Data entries
○ ○ ○ ○ ○

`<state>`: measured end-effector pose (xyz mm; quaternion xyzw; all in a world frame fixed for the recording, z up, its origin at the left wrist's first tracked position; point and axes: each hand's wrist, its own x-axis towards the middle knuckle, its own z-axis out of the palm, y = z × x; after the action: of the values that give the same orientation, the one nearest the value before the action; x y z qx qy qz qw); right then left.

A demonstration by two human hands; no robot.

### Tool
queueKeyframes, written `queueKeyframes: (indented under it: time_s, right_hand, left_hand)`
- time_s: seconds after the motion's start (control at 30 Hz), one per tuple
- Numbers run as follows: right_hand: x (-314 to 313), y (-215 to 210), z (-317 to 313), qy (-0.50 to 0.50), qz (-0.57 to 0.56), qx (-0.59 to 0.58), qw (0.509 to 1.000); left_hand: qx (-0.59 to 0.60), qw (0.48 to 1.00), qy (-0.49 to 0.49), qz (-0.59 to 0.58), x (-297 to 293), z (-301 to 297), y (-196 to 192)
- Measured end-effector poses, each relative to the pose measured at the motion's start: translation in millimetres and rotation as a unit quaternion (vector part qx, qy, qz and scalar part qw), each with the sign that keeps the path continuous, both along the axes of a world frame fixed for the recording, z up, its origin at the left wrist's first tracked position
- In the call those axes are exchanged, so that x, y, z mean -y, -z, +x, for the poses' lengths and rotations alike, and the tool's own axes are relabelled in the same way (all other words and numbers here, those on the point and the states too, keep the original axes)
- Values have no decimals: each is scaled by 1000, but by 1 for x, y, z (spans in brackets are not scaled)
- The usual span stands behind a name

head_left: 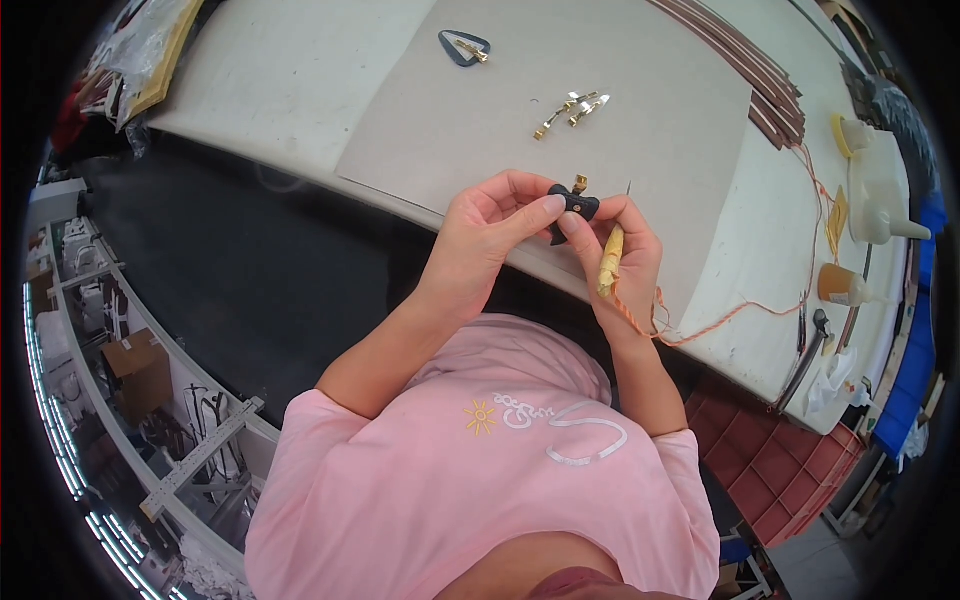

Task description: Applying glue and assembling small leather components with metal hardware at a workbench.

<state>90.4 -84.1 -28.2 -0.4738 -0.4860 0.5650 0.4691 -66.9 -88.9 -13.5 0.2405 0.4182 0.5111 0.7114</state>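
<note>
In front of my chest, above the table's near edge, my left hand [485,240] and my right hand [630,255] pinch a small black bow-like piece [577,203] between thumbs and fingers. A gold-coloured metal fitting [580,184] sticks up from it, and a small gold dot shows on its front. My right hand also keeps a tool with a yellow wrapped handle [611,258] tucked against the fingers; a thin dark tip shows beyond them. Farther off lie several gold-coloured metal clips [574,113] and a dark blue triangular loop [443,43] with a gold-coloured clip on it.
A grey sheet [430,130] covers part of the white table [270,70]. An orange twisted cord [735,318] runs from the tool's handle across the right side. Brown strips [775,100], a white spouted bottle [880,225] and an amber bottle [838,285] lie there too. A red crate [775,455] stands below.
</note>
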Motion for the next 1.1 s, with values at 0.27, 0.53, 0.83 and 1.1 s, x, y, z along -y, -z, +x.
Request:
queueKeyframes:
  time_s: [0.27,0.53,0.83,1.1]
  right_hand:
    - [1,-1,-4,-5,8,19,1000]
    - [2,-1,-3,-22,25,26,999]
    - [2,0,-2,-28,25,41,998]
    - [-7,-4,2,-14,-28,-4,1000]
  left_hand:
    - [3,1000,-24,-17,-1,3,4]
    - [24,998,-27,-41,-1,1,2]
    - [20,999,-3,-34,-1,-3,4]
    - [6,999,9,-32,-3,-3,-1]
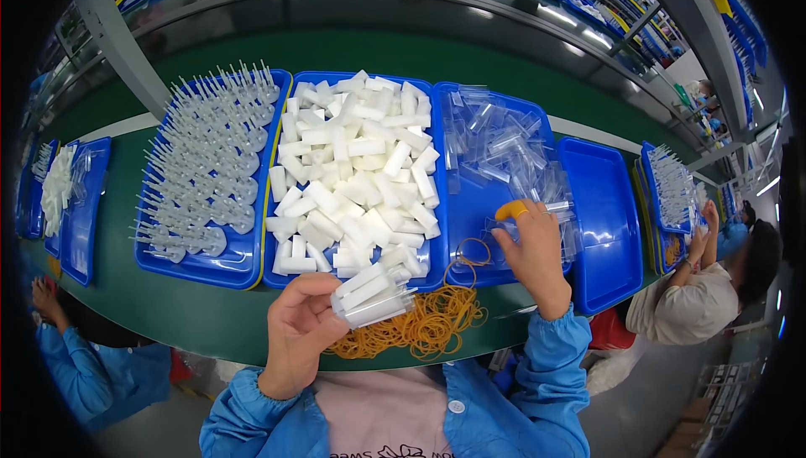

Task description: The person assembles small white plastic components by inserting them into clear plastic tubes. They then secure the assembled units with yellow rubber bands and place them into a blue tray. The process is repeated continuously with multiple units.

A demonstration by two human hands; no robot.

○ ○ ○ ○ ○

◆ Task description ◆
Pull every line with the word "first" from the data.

◆ Answer box ◆
`<state>`: measured end-effector pose (xyz mm; quaternion xyzw; all in a world frame fixed for the recording, z up, its origin at the left wrist's first tracked position; point and axes: each hand's wrist, its own x-axis towards the middle knuckle, its own z-axis out of the palm, y = z × x; after the action: of the values that give the same orientation, the one nearest the value before the action; x y z qx qy qz qw); right then left.
- Measured end-effector poses, each relative to the pose measured at the motion's start: translation in millimetres and rotation as a unit quaternion (vector part qx, qy, qz and scalar part qw), each with the sign that keeps the path continuous, both along the axes of a world frame fixed for the recording, z up, its origin at the left wrist's first tracked position

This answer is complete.